I due gruppi ribelli, Csp-Pda e Fpl, hanno trattato la questione condividendo la necessità di firmare un patto di reciproca assistenza in caso di aggressione da parte degli Stati Aes; il 31 agosto hanno prodotto un comunicato attestante tale accordo. La cittadina di Tin Zaouatine, situata nell’estremo nord del Mali, al confine con l’Algeria è diventata il centro, oltre che strategico, anche simbolico di questo accordo; qui i gruppi ribelli nigerini e maliani si sono uniti, rappresentati soprattutto da tuareg e arabi. Proprio in questa cittadina si è celebrata quella che ho definito in un mio articolo pubblicato l’8 agosto su L’Opinione: “Mali: la prima sconfitta russa in Africa”. Infatti, lo scontro tra il popolo dell’AzawadCsp-Dpa, da pochi mesi comandato da Bilal Ag Acherif, affiancato da una ancora discussa ed eterogenea coalizione di miliziani, ha sterminato dal 25 al 27 luglio, quasi un centinaio di mercenari Wagner, ancora così identificati, ora Africa Corps, e una cinquantina di soldati dell’esercito del Mali.

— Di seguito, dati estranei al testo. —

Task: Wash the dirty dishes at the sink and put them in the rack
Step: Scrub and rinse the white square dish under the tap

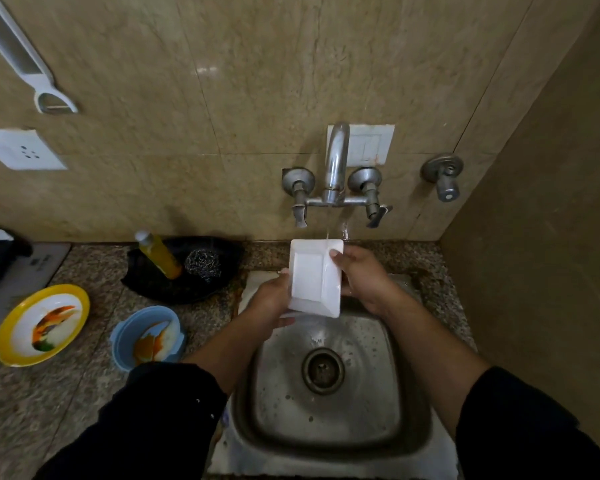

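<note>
Beige marble-look wall tiles (222,81) rise behind a speckled granite tabletop (21,410) with a square steel sink (371,403) set into it. Over the basin's far edge, the left hand (269,299) and right hand (359,278) grasp a white square plate (314,277) by its sides, under water running from the chrome wall tap (336,161). A soiled yellow-rimmed plate (42,323) and a soiled blue bowl (148,336) sit on the tabletop to the left.

No legible text or numbers; faint mark on grey board (25,271) unreadable

sink (378,403) basin open below | tap (336,161) overhead | side wall (534,271) close right
</note>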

Dopo il “decesso” dell’accordo di Algeri nel 2015 – sottoscritto dal Mali con i gruppi indipendentisti dominanti dai tuareg attivi nel nord del Paese – che aveva impostato un processo di pace mostratosi subito fragilissimo, le ostilità sono riprese con maggiore veemenza. Solo esattamente un anno fa l’esercito maliano, supportato dai Wagner, al culmine di molteplici battaglie, che hanno causato centinaia di morti, è riuscito a riconquistare, a novembre 2023, la città di Kidal, roccaforte dei tuareg e gruppi indipendentisti, che hanno scosso il Mali sin dalla sua indipendenza nel 1960. Tuttavia anche in questo caso, dove a contendersi il territorio sono gruppi ribelli e golpisti, le vittime principali sono i civili; negli scontri i droni dell’esercito golpista del Burkina Faso hanno bombardato intensamente le basi conquistate dai ribelli maliani, come accaduto a fine agosto a Tin Zaouatine; nel quadro dell’alleanza degli Stati del Sahel, Aes, anche i soldati nigerini hanno fornito rinforzi logistici agli alleati maliani. I ribelli, inquadrati nel gruppo Quadro strategico per la pace e la difesa del popolo dell’Azawad, hanno affermato che nell’attacco sono rimasti uccisi decine di civili tra cui molti bambini. Come possiamo notare da questa contesa sono esclusi i Governi diciamo democraticamente eletti. Lo scenario è occupato da golpisti e ribelli. Ognuno con il proprio ruolo e con l’obiettivo di sfruttare ogni opportunità per avere peso anche a livello internazionale, in un’area tra le più instabili dell’Africa.